▶ **PROBLEM STATEMENT**
Report every line in the listing that contains the string "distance".
===== SUPPLIED DATA
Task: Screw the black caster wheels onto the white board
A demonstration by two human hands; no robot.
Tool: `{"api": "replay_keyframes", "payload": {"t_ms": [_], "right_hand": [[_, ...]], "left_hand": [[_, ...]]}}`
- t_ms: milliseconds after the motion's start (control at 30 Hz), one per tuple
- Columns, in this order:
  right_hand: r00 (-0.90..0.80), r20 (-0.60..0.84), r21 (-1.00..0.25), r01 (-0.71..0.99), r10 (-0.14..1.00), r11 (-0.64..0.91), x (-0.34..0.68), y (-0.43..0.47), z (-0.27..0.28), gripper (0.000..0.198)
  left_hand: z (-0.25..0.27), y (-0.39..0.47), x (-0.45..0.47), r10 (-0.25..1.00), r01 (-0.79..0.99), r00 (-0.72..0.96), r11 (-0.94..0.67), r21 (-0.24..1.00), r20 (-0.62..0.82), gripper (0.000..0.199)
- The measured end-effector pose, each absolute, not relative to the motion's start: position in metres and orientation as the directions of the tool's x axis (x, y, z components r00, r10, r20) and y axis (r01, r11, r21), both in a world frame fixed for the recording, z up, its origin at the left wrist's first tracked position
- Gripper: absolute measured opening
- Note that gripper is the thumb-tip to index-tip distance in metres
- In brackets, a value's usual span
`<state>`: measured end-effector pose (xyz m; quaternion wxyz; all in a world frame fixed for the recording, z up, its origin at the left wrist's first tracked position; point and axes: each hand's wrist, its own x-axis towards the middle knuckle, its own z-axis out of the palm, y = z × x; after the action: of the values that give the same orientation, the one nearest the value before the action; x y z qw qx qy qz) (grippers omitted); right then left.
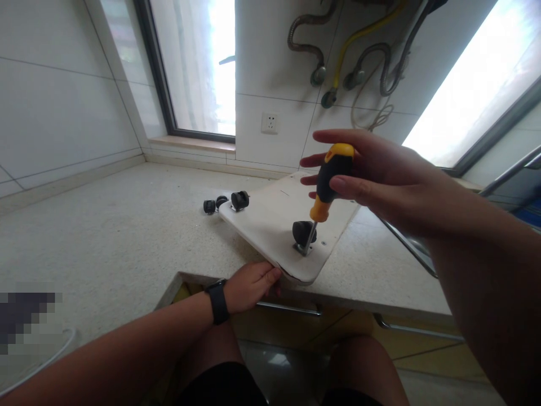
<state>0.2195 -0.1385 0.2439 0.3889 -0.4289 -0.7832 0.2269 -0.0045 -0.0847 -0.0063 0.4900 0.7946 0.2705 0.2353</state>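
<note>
A white board (270, 225) with rounded corners lies on the counter, black caster wheels on its upper face. One caster (304, 232) stands near the front corner, another caster (240, 200) at the left corner. My right hand (380, 175) has a yellow-and-black screwdriver (333, 177) between thumb and loosely stretched fingers. Its shaft slants down to the front caster's metal plate (303, 249); the tip's exact seat is too small to make out. My left hand (253, 285), with a black watch on the wrist, grips the board's front edge, thumb on top and fingers partly hidden beneath.
Two loose casters (213, 204) sit on the speckled counter (169, 225) beyond the board's left corner. Drawers with metal handles (289, 308) lie below the counter's front edge. Pipes (346, 51) and a socket (269, 123) are on the back wall. A white cable (63, 344) runs at lower left.
</note>
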Motion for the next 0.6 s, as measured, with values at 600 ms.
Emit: {"api": "replay_keyframes", "payload": {"t_ms": [600], "right_hand": [[-0.173,0.531,-0.617,0.593,0.83,0.518,0.222,-0.141,0.239,0.052]], "left_hand": [[-0.006,-0.085,-0.004,0.661,0.194,0.741,-0.379,0.905,0.117,0.076]]}}
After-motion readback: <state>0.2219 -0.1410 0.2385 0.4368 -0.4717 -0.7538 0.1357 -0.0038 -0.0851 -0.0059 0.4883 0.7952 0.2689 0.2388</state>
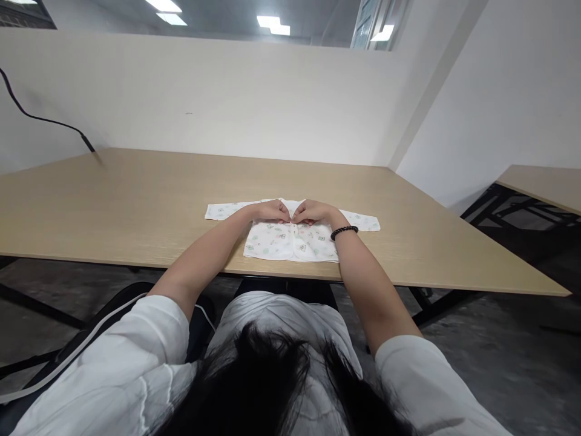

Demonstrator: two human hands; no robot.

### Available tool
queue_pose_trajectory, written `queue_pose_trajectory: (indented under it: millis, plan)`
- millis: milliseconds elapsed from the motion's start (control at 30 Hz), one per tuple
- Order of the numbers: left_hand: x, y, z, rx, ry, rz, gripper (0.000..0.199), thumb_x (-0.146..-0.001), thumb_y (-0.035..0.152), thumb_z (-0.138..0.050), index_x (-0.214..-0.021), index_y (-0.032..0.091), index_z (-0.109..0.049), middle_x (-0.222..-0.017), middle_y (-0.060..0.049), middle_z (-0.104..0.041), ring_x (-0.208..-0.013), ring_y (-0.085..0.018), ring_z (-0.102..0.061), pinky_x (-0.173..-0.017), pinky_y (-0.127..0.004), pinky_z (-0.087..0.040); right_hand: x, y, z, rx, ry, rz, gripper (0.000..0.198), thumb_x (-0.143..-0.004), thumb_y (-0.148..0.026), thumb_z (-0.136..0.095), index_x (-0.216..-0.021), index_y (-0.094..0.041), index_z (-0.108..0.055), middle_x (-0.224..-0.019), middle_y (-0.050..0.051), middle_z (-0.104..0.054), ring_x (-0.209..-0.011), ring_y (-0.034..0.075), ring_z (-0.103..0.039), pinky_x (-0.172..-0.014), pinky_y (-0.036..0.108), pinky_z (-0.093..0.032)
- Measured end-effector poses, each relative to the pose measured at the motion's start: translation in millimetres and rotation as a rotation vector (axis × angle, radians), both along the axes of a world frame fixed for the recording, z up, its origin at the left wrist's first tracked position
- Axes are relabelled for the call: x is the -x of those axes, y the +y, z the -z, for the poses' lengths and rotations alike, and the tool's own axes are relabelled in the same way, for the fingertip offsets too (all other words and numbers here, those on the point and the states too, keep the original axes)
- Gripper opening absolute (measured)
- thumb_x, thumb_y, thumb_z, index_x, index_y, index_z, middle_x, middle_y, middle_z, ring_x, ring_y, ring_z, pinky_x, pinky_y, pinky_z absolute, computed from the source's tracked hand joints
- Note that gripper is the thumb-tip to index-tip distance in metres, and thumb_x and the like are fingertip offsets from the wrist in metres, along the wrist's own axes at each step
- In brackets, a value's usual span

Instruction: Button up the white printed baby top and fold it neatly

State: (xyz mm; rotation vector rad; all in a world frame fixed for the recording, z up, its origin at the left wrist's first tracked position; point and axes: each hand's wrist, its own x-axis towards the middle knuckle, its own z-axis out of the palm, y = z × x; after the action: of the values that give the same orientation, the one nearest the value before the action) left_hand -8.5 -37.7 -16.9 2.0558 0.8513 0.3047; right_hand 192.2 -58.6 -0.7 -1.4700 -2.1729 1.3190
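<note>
A small white baby shirt (272,243) with a printed pattern lies spread on the table, its sleeves stretched out to both sides. Down its middle runs a front opening. My left hand (273,211) pinches the cloth at this opening, around chest height. Close against it, my right hand (313,211) pinches the other edge, fingertips nearly meeting the left ones. The fingers cover whatever small fastening may be between them. A dark beaded bracelet (344,231) circles my right wrist.
The shirt rests near the front edge of a light wooden table (158,181). A white partition (236,100) stands behind it. At the left, a black cable (49,121) hangs down to the tabletop. Another table (540,181) stands at the right.
</note>
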Motion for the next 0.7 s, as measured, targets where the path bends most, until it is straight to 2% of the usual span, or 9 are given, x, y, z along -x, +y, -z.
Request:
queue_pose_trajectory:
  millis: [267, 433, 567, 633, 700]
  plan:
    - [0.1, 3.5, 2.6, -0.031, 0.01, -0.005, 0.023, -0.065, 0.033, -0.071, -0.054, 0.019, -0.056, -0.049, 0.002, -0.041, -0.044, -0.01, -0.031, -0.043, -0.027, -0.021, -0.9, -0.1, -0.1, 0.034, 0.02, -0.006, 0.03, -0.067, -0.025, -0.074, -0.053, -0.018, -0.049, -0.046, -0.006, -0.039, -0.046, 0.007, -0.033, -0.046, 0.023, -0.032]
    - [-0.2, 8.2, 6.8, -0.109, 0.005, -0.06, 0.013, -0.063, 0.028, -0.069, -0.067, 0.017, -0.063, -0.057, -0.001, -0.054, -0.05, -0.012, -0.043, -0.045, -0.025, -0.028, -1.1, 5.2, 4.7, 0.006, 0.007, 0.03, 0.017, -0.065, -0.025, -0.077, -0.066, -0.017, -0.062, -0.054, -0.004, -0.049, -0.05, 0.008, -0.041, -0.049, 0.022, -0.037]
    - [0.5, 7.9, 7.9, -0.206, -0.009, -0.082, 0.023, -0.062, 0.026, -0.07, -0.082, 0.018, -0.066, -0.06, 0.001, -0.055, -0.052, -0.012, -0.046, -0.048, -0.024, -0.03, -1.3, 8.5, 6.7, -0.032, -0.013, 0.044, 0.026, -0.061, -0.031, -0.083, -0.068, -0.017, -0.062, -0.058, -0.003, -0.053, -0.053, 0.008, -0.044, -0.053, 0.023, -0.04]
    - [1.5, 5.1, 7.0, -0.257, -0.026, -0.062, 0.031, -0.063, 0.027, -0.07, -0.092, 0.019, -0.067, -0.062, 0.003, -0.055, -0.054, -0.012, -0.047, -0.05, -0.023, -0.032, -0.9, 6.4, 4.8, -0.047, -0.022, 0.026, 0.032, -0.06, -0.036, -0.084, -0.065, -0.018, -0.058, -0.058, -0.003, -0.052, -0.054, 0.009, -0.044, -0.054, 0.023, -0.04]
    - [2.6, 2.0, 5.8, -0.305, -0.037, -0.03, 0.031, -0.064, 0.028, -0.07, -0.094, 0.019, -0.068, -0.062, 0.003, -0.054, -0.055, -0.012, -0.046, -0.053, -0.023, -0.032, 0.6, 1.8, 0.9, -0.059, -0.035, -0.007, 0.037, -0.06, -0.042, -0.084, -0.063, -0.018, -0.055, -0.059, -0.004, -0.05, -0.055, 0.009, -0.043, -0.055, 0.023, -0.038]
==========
▶ **EXPECTED OUTPUT**
- Note that gripper is the thumb-tip to index-tip distance in metres
- Note that gripper is the thumb-tip to index-tip distance in metres, and thumb_x and the like are fingertip offsets from the wrist in metres, along the wrist's own axes at each step

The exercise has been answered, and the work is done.